So you are roughly executing 2n + 1 steps for each query, so in total you are executing roughly (2n + 1) * m steps. This is (almost) what is called the runtime complexity of your algorithm. In big-O notation, the complexity would be: O(n*m).

Lets extract steps 2 and 3 into its own functions:

def findIdxListByPos(s, i):
  foundidx = []
  srchChr = s[i]

  for j in range(0, len(s)):
      if s[j] == srchChr:
        foundidx.append(j)

  return foundIdx

def findClosestIndex(foundidx, i):
  # this is not needed because if the character appeared only once,
  # foundidx will be empty and the "for fnditem in foundidx" will not
  # do anything, so you can remove it
  if len(foundidx) < 2:
      return -1

  lastIdx = -1
  dist = 0
  foundidx.remove(i)

  for fnditem in foundidx:
    if dist == 0:
      lastIdx = fnditem
      dist = abs(fnditem - i)
    else:
      if abs(fnditem - i) < dist:
        lastIdx = fnditem
        dist = abs(fnditem - i)

  return lastIdx

def closest(s, queries):
  s = s.lower()
  listIdx = []

  for i in queries:
    foundidx = findIdxListByPos(s, i)
    lastIdx = findClosestIndex(foundidx, i)

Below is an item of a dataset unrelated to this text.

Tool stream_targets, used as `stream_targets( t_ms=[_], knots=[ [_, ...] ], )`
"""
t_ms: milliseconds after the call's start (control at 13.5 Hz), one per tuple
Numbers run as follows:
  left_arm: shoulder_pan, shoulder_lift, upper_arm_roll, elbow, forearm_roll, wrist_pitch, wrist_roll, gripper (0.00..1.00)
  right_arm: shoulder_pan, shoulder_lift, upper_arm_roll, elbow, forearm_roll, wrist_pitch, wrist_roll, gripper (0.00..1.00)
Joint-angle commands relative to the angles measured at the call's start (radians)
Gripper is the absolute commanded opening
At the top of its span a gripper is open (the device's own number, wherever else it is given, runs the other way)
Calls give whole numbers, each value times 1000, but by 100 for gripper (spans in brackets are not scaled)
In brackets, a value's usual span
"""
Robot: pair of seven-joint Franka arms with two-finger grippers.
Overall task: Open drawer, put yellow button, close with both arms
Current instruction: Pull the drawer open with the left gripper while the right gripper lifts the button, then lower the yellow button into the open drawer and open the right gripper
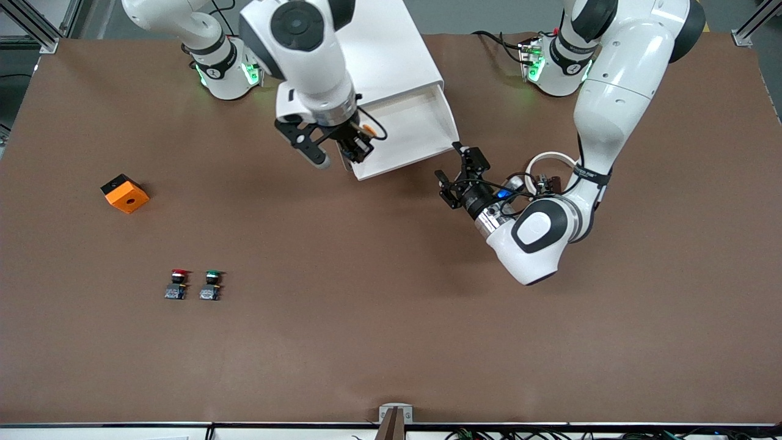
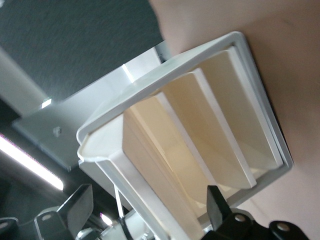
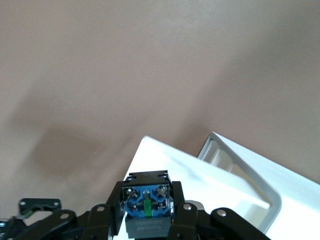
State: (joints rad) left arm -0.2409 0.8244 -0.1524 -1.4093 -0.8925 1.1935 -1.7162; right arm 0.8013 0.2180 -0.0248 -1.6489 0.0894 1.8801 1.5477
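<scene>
Item: yellow button (image 1: 366, 129), clamped in your right gripper (image 1: 353, 142) over the open drawer (image 1: 408, 131)'s front corner — release early and it clips the rim; left gripper (image 1: 459, 172), fingers apart, waits beside the drawer.

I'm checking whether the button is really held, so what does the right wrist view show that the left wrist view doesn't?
Only the right wrist view shows the yellow button, its blue-grey base up, clamped in the right gripper over the drawer's front edge. Only the left wrist view shows the inside of the open drawer, with its dividers and nothing visible in it, seen past the open left gripper. Both show the white drawer and the brown table.
</scene>
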Motion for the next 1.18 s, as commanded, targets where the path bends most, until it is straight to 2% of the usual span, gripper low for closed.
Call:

    listIdx.append(lastIdx)

  return listIdx

You can see that in findIdxListByPos, you are always looking at every position in the string.

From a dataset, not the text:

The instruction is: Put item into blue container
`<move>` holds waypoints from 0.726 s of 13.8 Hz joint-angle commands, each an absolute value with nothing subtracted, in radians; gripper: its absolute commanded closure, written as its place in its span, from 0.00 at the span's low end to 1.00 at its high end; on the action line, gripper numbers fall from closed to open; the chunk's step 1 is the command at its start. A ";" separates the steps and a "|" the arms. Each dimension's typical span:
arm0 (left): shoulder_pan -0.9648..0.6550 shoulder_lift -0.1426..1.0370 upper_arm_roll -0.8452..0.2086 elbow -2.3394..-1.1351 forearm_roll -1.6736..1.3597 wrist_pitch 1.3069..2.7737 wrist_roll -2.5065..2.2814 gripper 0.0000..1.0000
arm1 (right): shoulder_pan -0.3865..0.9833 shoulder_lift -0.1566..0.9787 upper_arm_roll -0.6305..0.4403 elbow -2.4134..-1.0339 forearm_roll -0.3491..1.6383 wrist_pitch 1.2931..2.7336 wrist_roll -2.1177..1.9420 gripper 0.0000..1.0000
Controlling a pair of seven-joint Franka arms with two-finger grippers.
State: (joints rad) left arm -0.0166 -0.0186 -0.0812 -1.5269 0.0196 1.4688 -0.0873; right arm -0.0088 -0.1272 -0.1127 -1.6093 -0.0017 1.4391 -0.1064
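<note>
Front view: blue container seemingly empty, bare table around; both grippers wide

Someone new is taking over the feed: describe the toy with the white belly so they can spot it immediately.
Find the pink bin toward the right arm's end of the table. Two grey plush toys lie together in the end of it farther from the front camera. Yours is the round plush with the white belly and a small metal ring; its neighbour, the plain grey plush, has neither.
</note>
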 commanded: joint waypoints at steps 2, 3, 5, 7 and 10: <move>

Now, lets say that you have a case where queries = [1, 1], then your are calculating two times the same foundidx and the same lastIdx. We can save that calculations and reuse them. That is, you save your foundidx and lastIdx inside another variables that are not lost after each query. You can do that in a dictionary with the character of the query as the key. If you have already calculated that key, you don't calculate again, just reuse it.

Your code will look like this:

def findIdxListByPos(s, i):
  foundidx = []
  srchChr = s[i]

  for j in range(0, len(s)):
      if s[j] == srchChr:
        foundidx.append(j)

  return foundIdx

def findClosestIndex(foundidx, i):
  lastIdx = -1
  dist = 0
  foundidx.remove(i)

  for fnditem in foundidx:
    if dist == 0:
      lastIdx = fnditem
      dist = abs(fnditem - i)
    else:
      if abs(fnditem - i) < dist:
        lastIdx = fnditem
        dist = abs(fnditem - i)

  return lastIdx

def calculateQueryResult(s, i, allFoundIdx):
  srchChr = s[i]
  if srchChr not in allFoundIdx:
    allFoundIdx[srchChr] = findIdxListByPos(s, i)

  foundidx = allFoundIdx[srchChr]

  return findClosestIndex(foundidx, i)

def closest(s, queries):
  s = s.lower()
  listIdx = []
  allFoundIdx = {}
  queriesResults = {}

  for i in queries:
    if i not in queriesResults:
      queriesResults[i] = calculateQueryResult(s, i, allFoundIdx)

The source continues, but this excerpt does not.